== MATERIAL PROVIDED ==
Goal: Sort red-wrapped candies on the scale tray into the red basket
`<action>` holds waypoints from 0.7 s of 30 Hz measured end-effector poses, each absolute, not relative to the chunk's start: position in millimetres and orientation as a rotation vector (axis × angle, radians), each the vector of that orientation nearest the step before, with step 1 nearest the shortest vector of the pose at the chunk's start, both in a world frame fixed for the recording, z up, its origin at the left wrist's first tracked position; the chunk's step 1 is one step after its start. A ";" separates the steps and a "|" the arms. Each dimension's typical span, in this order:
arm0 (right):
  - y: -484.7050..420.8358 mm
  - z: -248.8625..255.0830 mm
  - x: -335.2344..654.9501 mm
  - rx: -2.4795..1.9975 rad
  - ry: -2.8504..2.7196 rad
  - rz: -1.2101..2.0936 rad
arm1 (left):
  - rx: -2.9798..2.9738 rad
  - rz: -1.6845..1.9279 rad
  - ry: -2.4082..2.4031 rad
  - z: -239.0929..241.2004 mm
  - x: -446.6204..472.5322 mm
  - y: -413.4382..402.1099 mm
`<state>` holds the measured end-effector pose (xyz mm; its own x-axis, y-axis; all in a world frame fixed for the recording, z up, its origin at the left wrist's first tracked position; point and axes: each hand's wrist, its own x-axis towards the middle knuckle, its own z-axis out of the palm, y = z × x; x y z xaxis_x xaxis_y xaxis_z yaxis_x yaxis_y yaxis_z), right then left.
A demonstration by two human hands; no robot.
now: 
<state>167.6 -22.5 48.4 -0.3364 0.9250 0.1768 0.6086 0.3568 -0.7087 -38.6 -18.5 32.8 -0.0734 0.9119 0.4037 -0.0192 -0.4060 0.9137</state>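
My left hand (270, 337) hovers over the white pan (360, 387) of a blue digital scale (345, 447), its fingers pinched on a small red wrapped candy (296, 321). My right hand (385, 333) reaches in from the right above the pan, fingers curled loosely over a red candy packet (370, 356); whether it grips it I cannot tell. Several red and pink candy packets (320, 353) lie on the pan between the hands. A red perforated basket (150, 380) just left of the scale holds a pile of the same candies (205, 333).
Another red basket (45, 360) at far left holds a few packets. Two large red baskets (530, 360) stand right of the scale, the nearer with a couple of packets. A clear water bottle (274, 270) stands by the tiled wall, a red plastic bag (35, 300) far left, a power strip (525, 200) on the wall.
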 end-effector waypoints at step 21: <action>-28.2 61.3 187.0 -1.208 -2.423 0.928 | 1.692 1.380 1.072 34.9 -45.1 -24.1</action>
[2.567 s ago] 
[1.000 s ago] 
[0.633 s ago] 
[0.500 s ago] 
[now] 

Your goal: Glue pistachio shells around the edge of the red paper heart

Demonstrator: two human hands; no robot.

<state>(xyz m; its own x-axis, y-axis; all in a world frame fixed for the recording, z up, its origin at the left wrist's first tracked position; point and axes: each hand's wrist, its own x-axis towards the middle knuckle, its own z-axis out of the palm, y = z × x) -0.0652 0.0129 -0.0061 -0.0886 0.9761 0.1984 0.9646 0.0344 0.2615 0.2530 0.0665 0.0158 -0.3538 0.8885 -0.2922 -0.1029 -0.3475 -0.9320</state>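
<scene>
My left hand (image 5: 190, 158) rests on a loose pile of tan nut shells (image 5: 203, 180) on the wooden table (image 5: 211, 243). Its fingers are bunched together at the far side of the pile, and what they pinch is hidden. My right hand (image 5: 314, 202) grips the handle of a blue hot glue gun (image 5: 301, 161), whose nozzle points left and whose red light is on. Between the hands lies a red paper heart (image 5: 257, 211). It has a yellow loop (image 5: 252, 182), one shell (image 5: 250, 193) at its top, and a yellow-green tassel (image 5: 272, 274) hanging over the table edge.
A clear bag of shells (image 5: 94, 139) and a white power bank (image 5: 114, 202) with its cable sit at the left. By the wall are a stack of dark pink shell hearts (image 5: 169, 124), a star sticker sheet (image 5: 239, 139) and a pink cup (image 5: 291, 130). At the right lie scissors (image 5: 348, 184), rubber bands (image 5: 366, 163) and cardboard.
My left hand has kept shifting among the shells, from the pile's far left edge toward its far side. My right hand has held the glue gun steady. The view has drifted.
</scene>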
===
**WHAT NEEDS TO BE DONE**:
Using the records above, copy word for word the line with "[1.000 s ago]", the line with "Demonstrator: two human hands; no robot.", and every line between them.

**EXERCISE OUTPUT**:
[1.000 s ago] 
[0.633 s ago] 
[0.500 s ago] 
[now] 

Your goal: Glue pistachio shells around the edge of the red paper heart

Demonstrator: two human hands; no robot.

With this output, the exercise is done.